Nous, les oiseaux - par Les Fugaces
Elle est là, sur un coin de trottoir, avec son accordéon. Un peu paumée, figée par la peur. D’une fenêtre, la rejoint une autre qui ne tient pas en place, qui l’invite à la suivre, à venir avec elle, ne pas rester immobile. « Qu’est-ce qu’on fait là ? » Alors, s’adressant au public qui est venu au rendez-vous, elles donnent le signal. Et le groupe s’ébranle dans la rue, « la rue, ma vie / je me la reprends » (chante ailleurs Lola Lafon). Et les phrases s’affichent sur les murs, et les « petites filles du bout du chemin » nous entraînent. On sent bien qu’il y en a une qui veut aller très loin, tandis que l’autre est toujours avec sa peur. Mais ne sommes-nous pas toujours avec nos peurs ? Bien sûr l’expérience de la caissière, bien sûr l’intrusion à l’étage, et pour l’instant nous suivons. « Le courage des oiseaux qui chantent dans le vent glacé », on continue.
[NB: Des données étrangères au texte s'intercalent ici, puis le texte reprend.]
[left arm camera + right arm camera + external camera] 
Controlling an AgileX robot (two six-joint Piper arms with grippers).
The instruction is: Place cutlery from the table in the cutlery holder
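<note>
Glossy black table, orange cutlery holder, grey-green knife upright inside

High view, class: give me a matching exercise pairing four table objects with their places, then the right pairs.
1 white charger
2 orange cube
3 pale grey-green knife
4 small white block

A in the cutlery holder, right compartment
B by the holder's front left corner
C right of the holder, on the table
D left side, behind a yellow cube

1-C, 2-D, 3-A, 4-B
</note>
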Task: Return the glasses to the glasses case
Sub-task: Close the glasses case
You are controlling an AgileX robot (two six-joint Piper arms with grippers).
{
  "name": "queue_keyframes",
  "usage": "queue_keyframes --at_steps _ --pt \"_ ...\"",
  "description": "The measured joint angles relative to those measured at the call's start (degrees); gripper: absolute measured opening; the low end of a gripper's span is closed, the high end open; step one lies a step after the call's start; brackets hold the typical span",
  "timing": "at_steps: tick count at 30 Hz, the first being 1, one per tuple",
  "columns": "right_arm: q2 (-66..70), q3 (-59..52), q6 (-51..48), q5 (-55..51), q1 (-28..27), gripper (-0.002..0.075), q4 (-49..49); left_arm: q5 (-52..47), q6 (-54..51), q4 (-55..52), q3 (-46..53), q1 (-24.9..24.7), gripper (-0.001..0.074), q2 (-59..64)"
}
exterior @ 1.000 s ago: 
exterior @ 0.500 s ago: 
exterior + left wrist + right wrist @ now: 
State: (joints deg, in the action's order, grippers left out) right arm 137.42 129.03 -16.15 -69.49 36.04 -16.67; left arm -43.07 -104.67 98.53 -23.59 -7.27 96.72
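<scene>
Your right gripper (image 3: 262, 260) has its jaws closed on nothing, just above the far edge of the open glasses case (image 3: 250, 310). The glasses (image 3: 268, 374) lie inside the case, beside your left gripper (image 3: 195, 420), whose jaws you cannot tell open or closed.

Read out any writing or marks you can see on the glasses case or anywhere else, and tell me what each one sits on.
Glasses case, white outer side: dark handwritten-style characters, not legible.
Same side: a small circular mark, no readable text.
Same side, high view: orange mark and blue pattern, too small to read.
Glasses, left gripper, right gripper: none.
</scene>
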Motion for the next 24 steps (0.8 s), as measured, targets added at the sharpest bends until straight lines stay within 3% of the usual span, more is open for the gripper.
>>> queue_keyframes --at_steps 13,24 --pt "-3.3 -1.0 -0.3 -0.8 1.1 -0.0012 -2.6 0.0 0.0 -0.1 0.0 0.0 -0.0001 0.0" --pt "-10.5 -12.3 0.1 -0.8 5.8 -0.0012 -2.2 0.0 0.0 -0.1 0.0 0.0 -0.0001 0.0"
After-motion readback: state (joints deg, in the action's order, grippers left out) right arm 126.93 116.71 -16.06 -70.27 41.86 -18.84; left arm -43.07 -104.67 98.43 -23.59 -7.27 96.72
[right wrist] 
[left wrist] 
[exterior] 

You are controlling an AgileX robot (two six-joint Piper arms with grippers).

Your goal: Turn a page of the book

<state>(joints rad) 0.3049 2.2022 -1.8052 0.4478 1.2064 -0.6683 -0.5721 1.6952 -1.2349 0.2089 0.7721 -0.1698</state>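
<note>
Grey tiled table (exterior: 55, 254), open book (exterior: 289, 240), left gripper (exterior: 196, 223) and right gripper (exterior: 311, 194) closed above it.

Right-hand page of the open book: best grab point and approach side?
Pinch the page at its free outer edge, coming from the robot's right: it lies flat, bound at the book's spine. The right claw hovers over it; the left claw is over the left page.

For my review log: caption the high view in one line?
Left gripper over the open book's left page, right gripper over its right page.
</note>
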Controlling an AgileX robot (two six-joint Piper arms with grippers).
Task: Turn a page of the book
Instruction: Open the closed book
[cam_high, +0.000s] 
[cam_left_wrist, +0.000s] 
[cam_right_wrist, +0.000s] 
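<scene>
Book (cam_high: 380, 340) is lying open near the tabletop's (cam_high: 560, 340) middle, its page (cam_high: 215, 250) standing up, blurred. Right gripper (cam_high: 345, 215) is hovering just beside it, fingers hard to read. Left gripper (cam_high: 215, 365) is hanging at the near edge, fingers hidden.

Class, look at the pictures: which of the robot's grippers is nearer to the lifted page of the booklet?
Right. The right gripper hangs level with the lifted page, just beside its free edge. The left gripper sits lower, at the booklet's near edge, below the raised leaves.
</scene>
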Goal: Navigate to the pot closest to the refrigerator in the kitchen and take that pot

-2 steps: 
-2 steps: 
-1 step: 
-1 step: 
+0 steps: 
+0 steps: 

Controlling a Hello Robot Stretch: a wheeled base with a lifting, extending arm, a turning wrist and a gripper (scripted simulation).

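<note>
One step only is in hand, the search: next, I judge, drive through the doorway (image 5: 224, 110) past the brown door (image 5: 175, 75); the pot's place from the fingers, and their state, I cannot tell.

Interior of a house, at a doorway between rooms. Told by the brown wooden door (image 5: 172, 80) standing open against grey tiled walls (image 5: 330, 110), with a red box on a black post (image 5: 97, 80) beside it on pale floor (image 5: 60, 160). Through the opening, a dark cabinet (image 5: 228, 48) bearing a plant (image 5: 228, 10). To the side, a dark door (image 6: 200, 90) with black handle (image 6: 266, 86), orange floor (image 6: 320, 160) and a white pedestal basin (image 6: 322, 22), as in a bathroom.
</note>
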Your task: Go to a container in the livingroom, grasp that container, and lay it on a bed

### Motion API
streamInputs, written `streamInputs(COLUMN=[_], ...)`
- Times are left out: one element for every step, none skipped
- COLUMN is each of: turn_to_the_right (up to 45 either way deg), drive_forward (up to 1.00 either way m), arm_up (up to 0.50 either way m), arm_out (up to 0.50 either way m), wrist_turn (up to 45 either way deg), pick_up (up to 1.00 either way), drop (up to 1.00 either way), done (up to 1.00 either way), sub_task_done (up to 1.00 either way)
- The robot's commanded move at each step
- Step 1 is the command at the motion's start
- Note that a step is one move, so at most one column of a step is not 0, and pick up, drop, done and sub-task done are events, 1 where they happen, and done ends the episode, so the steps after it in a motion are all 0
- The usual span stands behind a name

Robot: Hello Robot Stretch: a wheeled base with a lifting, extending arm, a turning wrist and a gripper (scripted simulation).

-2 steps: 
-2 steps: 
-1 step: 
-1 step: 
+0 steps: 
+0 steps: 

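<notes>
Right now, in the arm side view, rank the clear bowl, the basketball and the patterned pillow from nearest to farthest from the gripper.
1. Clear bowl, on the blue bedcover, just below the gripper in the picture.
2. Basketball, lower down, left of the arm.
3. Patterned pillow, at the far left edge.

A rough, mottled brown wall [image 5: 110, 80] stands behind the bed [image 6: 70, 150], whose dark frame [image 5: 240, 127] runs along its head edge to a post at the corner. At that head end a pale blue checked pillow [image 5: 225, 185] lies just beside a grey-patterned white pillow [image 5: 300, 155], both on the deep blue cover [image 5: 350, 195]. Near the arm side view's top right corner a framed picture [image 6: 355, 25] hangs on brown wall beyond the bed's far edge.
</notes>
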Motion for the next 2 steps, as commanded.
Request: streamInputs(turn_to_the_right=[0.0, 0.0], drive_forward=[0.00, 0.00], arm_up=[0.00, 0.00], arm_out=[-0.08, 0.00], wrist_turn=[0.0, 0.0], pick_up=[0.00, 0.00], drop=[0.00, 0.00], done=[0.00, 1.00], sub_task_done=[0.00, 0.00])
Et puis, il y a l’auto-stop et puis il y a Jumièges et le tableau des « Enervés »… Fuir maintenant, ne pas accepter le retour ou alors « il faudra bien faire le feu ».
La dernière image proposée par Les Fugaces me fait soudain penser au film de Godard, « Pierrot le Fou ». Il y a deux personnes en fuite, qui traversent la France « comme des apparences », parce que « la vraie vie est absente » (Arthur Rimbaud). La question posée par l’une d’elles (Marianne / Anna Karina), dans le film de Godard, c’est : « Qu’est-ce que je peux faire ? J’sais pas quoi faire. » Et l’autre (Pierrot-Ferdinand / Jean Paul Belmondo) va exploser. Car on ne peut être rempli sans exploser un jour. Se jeter à l’eau. Ou se jeter dans l’air comme les oiseaux se jettent dans le ciel bleu. On se souvient qu’Yves Klein a réalisé un « Saut dans le vide », rue Campagne Première (au bout de laquelle Poiccard / Belmondo est abattu dans « A bout de souffle ») ; il s’est figé dans ce suspens, comme un oiseau. Ne tombe pas. Jamais ne tombera, dans tout ce bleu.
J'ai déjà évoqué ce spectacle ici, lors de sa première sortie publique après une résidence chez Animakt, à Saulx-les-Chartreux (91).